Required action: Among the entries that follow, find every line with the word "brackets" and list it.

Dataset records:
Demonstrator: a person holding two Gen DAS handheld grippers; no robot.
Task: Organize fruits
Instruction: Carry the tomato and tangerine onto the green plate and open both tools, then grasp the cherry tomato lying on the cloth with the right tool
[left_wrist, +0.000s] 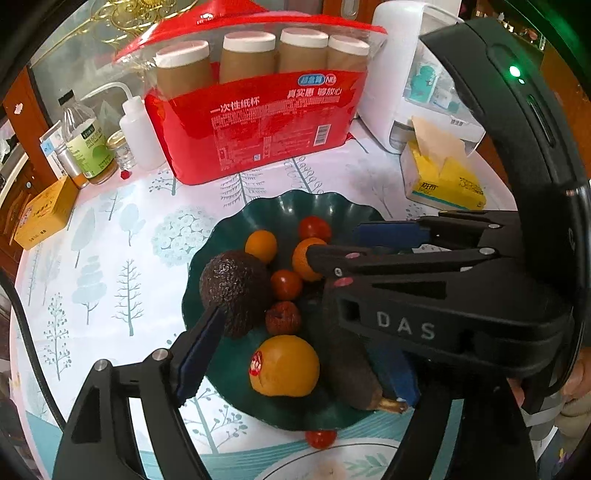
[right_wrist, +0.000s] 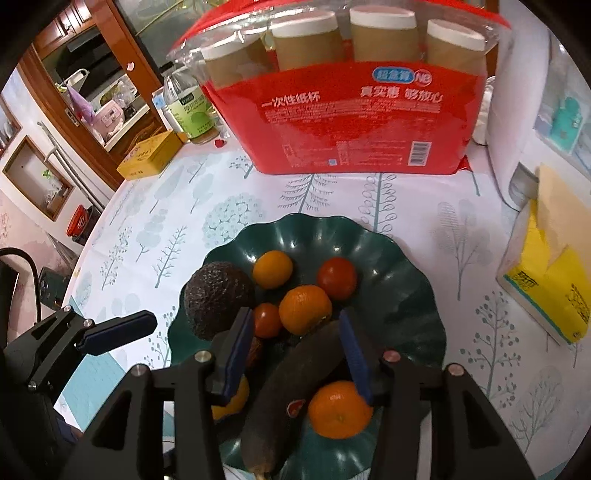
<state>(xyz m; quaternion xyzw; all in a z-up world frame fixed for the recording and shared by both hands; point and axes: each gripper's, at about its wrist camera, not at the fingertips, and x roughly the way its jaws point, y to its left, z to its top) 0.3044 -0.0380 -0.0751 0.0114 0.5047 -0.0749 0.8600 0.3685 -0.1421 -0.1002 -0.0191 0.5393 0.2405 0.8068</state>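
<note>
A dark green scalloped plate (left_wrist: 332, 206) (right_wrist: 406, 266) holds an avocado (left_wrist: 234, 291) (right_wrist: 218, 302), a blackened banana (left_wrist: 354, 373) (right_wrist: 295, 376), a stickered orange (left_wrist: 284, 365), mandarins (right_wrist: 304, 309) (right_wrist: 340, 410), cherry tomatoes (left_wrist: 286, 284) (right_wrist: 337, 277) and a red date (left_wrist: 282, 317). One tomato (left_wrist: 320, 438) lies off the plate at its near rim. My left gripper (left_wrist: 295, 343) hangs open over the orange, gripping nothing. My right gripper (right_wrist: 295, 317) is open above the banana, its blue pads (right_wrist: 240, 350) on either side without pressing it.
A red pack of paper cups (left_wrist: 258, 122) stands behind the plate. A yellow tissue box (left_wrist: 443, 181) and a white appliance (left_wrist: 399, 74) are at the right. Bottles (left_wrist: 86, 147) and a yellow box (left_wrist: 44, 214) line the left edge. A pale plate (left_wrist: 332, 465) sits nearest.
</note>
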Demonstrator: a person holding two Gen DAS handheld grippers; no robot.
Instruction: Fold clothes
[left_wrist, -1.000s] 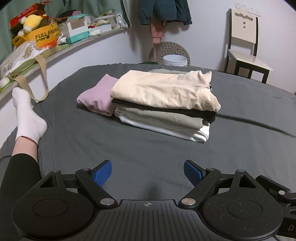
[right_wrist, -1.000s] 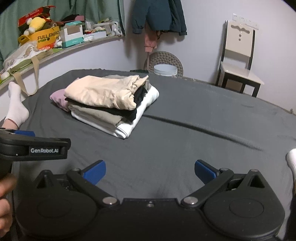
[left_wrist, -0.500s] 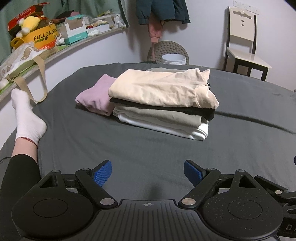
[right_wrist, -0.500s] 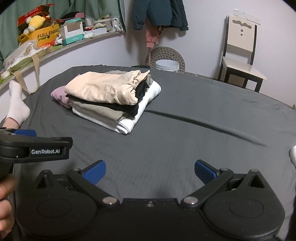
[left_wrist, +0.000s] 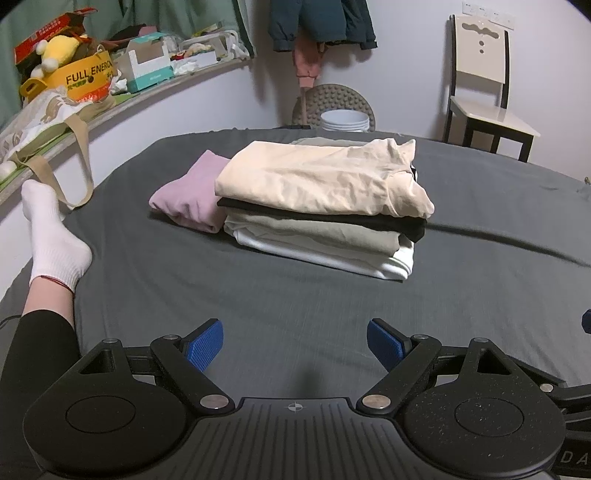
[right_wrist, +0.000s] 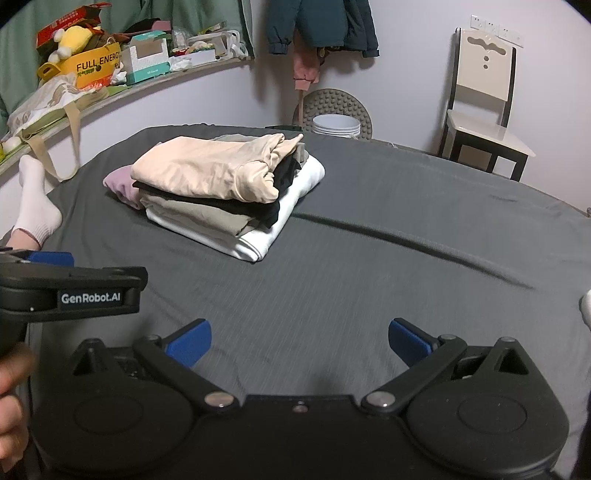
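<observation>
Both tools, left tool and right tool, gape empty; the folded stack lies ahead, well apart, nearer the left.

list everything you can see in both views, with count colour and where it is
folded stack: one pile of four layers, cream on top, then black, beige, white at the bottom, middle of the bed
pink garment: one, folded, touching the stack's left side
bed sheet: one, dark grey, under everything
chair: one, cream with dark frame, far right by the wall
bucket: one, white, beyond the bed
hanging clothes: teal and pink, on the far wall
shelf: one, left wall, holding boxes, a yellow plush and a tote bag
foot: one fully seen, white sock, left edge of the bed
left gripper: black, blue pads, open, empty
right gripper: black, blue pads, open, empty
</observation>
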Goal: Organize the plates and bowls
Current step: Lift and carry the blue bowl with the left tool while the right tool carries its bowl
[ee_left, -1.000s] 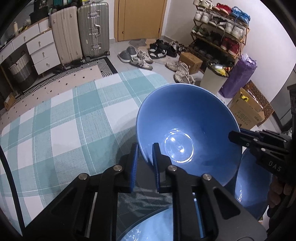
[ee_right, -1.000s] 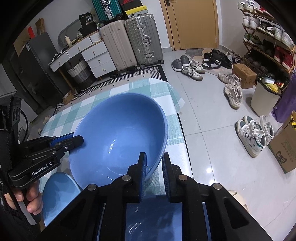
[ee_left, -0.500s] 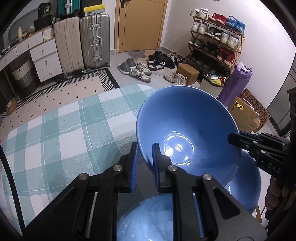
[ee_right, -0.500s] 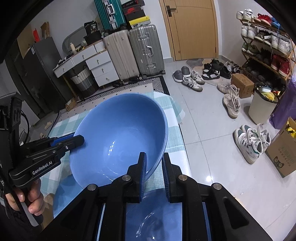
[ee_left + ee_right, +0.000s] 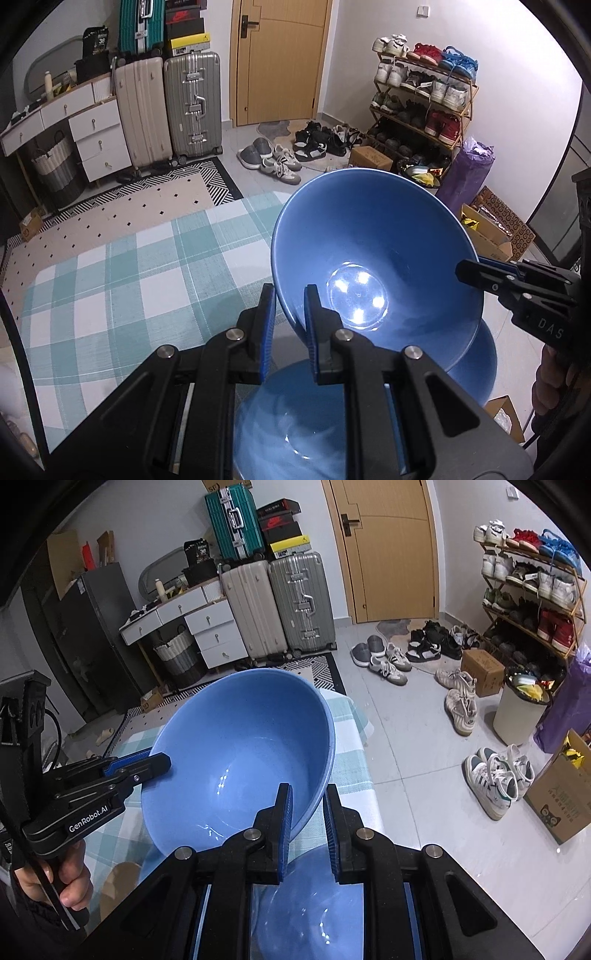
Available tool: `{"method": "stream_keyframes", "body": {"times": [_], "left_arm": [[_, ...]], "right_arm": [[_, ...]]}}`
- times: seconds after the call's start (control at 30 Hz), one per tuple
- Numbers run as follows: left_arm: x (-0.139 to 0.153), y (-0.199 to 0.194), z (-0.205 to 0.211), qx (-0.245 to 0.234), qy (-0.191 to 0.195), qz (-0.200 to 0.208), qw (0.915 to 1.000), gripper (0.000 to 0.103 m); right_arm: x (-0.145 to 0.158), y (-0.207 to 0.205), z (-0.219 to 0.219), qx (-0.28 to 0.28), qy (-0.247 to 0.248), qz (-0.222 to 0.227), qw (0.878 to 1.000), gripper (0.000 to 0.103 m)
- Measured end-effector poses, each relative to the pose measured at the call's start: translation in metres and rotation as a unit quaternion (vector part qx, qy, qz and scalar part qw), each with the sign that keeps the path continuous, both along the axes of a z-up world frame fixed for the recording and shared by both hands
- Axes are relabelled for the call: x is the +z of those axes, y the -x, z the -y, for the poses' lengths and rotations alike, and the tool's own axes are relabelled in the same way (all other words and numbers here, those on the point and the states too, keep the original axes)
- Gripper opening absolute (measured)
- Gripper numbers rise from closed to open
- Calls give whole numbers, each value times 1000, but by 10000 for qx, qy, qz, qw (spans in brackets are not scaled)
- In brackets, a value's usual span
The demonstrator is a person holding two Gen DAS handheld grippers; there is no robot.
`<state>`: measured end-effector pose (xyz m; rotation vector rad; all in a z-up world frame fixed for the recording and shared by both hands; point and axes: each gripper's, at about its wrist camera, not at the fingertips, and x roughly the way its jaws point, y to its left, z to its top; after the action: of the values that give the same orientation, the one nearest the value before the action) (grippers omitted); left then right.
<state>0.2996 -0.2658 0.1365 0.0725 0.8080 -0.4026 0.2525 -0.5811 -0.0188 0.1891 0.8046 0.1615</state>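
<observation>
Bowl (image 5: 373, 266), blue, tilted above the table (image 5: 110, 280); left gripper (image 5: 289, 325) and right gripper (image 5: 308, 816) each clamp its rim.

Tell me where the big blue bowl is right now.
The big blue bowl is held in the air above the checked tablecloth, the left gripper and right gripper each clamping opposite rims, with another blue bowl just below it.
</observation>
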Motion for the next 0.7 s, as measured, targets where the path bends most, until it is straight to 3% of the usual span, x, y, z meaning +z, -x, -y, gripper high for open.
{"method": "stream_keyframes", "body": {"times": [0.4, 0.7], "left_arm": [[46, 62, -13, 43, 11, 247, 9997, 13], [63, 112, -25, 119, 10, 263, 9996, 13]], "right_arm": [[32, 36, -9, 94, -24, 264, 9996, 17], [48, 69, -18, 243, -43, 408, 9989, 17]]}}
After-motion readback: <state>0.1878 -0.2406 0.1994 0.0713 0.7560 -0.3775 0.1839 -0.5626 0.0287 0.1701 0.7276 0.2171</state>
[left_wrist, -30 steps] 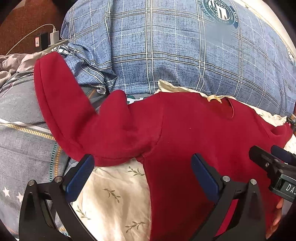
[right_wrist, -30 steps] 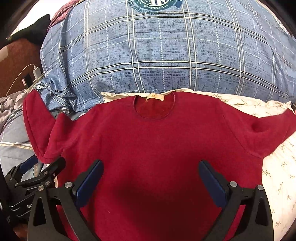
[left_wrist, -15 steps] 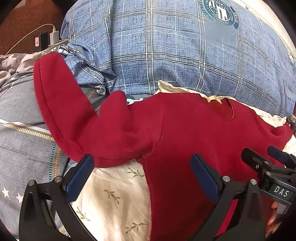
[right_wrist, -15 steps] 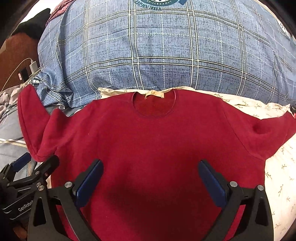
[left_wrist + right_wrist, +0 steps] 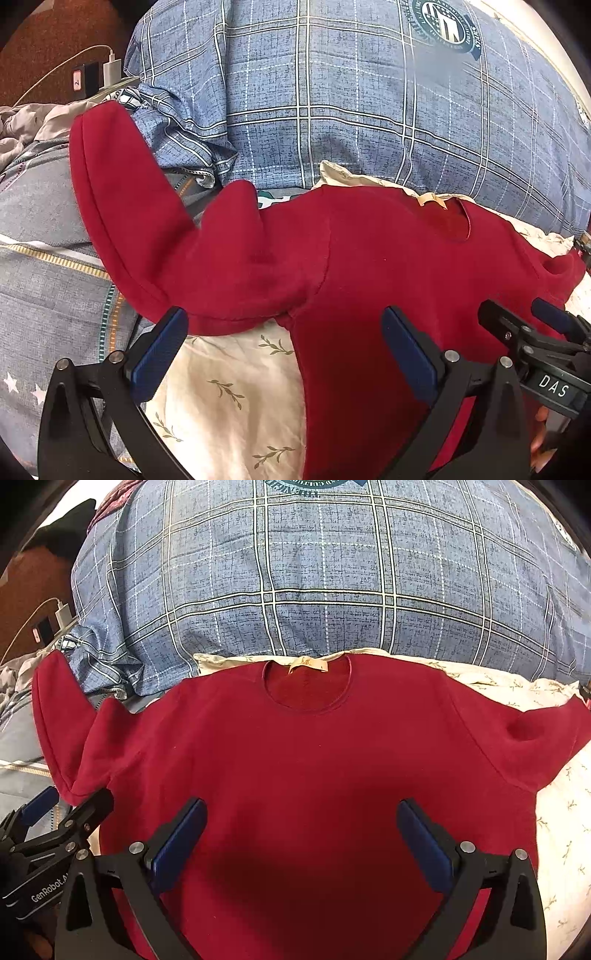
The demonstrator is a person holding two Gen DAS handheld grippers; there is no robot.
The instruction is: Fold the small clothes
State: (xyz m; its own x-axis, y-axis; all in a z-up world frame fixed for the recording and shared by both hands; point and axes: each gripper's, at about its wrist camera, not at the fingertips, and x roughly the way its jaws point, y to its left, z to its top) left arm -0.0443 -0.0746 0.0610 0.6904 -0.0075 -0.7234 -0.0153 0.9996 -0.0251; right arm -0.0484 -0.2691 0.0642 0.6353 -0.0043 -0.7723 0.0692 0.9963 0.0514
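Red sweater [image 5: 306, 760] matt fleecy knit; plaid quilt [image 5: 317, 583] woven cotton; hand-held gripper pads [image 5: 177, 843] ribbed

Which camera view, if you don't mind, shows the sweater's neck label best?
The right wrist view: the neck label faces the camera, centred in the red sweater collar. The left wrist view shows it obliquely, off to the side.

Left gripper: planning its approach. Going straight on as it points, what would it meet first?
Likely the red sweater near the underarm where its left sleeve joins; depth is uncertain. Left gripper is open.

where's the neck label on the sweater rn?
Right wrist view, top centre: the label sits at the back of the sweater's collar, just below the plaid pillow.
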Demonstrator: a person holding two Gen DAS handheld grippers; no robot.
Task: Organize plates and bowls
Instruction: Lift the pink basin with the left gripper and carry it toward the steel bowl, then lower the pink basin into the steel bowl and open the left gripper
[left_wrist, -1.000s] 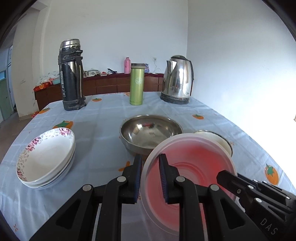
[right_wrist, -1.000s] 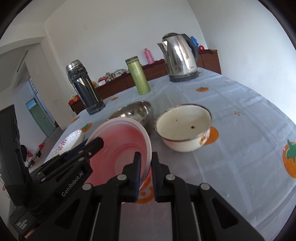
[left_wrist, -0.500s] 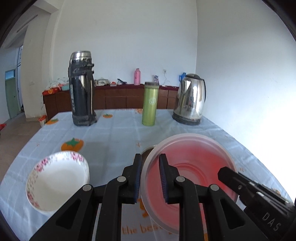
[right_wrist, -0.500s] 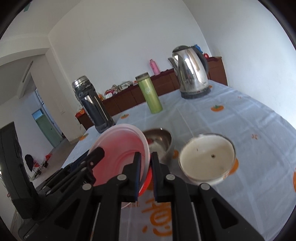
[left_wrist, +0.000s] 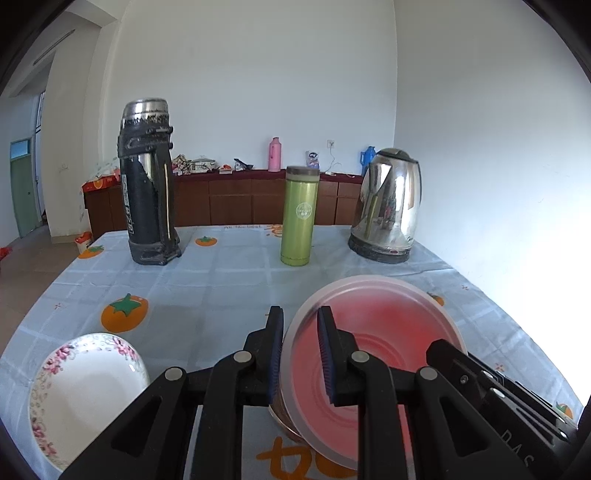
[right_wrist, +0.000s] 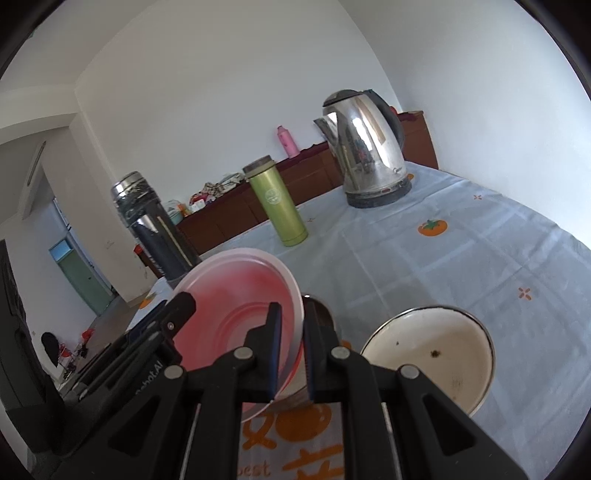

Expected answer:
- Calls give whole numbers, each value times 1000, but by 10000 for qx, qy, qz, qw (spans in brackets are not scaled)
- In brackets, a value's usual span

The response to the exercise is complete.